My guidebook fawned about a “majestic” drive that circumnavigated Lake Derwentwater near the northern town of Keswick, describing it as having the best scenery in the North Lake District. What it failed to say was that much of the drive was limited to a one-lane road popular with the likes of sheep, hikers, cyclists, cars, buses, and trucks – all traveling both directions.
Getting there wasn’t a problem, at least by English driving standards. The four-lane A66 highway took me directly from the M5 at Penrith to the hamlet of Braithwaite, a tiny settlement probably planned around the time of the Viking invasions. There I entered a labyrinth of terraces and unnamed streets that, after a few dead ends, led me to an “unclassified” road through Newlands Valley ending in the town of Buttermere. I had arrived.
To give the Newlands Valley and surrounding area its due, this is beautiful country. And if you want to truly enjoy the beauty (and come home in one piece), you keep your eyes firmly on the road until you until you come across parking areas where you can safely take in the sights or go for a hike. I did that at Newlands Pass – the highest point in my journey – and after a 700+ foot climb up Knottrigg Fell, took in some of the most spectacular scenery in the Lake District.
But getting up the pass meant skirting precariously along the edge of the Newlands river, and descending meant driving down another V-shaped river valley. My road trip was far from over.
I’ll give it to the British, they seem used to this sort of thing – maybe a little too used to it. Blind bends and a dearth of guardrails didn’t stop vehicles from screaming around corners only to slam on the brakes when they saw me approaching. Then would begin the process of gingerly making our way around each other, careful not to slip over the edge and go careening into the adjacent gorge.
This scene played on in various iterations for about seven miles on my trip. I rode the clutch on precipitous grades as I inched beside lorries barreling toward me. Hikers appeared out of nowhere, likely confused that what appeared to be a footpath actually permitted motor vehicles. I carefully passed cyclists riding three abreast only to come head on with packed tour buses. Sheep wandered aimlessly into the road, almost daring you to hit them.
And if I wasn’t facing down speeding automobiles, they were collecting behind me, with drivers motioning me to go faster or get out the way. Who’s to blame them? I didn’t see any speed limits marked.

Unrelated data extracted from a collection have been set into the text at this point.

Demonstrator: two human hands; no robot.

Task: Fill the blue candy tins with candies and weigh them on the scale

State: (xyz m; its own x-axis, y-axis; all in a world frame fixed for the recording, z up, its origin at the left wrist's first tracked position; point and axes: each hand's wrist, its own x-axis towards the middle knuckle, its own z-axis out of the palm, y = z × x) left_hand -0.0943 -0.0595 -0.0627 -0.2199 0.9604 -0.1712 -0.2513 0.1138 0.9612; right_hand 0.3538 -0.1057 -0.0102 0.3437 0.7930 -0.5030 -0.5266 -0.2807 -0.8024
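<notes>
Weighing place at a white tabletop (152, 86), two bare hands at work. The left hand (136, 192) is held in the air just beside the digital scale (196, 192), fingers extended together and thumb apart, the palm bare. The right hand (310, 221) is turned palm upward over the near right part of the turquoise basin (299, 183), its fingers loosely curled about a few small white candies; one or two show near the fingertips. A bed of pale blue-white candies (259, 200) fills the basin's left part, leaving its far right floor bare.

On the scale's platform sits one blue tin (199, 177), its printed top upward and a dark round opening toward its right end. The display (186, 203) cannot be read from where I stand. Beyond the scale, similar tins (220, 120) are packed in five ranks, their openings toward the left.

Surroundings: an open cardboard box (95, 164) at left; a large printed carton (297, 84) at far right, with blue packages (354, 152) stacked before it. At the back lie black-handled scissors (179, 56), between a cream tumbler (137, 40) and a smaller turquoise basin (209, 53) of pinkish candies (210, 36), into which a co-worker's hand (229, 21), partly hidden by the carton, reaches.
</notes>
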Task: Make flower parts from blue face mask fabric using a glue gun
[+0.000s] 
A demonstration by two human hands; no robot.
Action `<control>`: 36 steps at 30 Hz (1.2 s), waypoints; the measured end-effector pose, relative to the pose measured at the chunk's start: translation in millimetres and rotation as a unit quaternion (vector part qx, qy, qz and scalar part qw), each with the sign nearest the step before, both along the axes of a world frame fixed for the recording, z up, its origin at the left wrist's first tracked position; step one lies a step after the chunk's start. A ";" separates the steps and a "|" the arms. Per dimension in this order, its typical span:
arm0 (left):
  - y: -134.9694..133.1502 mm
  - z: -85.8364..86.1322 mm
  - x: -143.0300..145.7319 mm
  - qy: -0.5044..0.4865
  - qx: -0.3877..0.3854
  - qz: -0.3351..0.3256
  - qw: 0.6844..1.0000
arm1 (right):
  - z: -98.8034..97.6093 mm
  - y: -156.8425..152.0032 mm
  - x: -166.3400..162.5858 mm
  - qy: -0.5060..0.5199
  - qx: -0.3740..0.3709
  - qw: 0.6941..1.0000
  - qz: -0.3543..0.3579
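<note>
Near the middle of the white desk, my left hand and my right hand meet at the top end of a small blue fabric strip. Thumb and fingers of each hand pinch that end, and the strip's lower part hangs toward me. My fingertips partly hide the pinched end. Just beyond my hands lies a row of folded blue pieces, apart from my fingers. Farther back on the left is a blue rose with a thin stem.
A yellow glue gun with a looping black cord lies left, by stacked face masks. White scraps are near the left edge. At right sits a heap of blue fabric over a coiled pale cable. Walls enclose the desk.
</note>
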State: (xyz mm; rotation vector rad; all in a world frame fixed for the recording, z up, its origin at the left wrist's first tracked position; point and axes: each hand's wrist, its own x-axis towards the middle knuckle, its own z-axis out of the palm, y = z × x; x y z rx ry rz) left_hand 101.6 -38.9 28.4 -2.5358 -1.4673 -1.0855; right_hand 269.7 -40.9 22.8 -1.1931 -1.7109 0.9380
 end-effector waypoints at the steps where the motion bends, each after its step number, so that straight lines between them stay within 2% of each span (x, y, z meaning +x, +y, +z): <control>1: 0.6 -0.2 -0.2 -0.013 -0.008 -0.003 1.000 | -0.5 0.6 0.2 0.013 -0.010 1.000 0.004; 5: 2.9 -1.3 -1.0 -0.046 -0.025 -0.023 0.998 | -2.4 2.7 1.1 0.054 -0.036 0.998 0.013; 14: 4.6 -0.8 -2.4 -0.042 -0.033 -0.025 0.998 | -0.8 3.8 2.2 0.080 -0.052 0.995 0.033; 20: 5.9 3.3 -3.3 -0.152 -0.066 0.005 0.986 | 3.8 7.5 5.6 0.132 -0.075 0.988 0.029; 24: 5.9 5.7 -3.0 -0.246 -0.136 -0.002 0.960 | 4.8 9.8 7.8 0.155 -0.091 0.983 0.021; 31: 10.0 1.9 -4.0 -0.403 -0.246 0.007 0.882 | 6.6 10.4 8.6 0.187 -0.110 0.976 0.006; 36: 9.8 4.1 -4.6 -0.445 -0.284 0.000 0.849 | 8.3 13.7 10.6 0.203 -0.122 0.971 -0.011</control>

It seemed to be a kind of drive and let collide auto culture, and I clearly was overly concerned with self preservation.
At Buttermere, I turned left on to Honister Pass Road (having a name was a good sign) and my route mercifully widened. After climbing the pass and traveling through the picturesque hamlets of Borrowdale and Rosthwaite things got better still. By this point, I was enjoying the British version of two lanes and an unusual calm had settled in. The tumult of England’s driving world had not gone away but it had ceased to faze me.
Surprisingly, this serenity stuck with me the rest of my time on England’s roads. Who’s to say where all my tension went. Wordsworth wrote that, “Wisdom is oftentimes nearer when we stoop than when we soar.” I definitely stooped driving the Lake District, or at least experienced the equivalent of a vehicular hazing. Whether I was any wiser because of it is debatable but it did seem to help me to develop the driving version of a thick skin, and the rest of my British road trip was pleasantly stress free.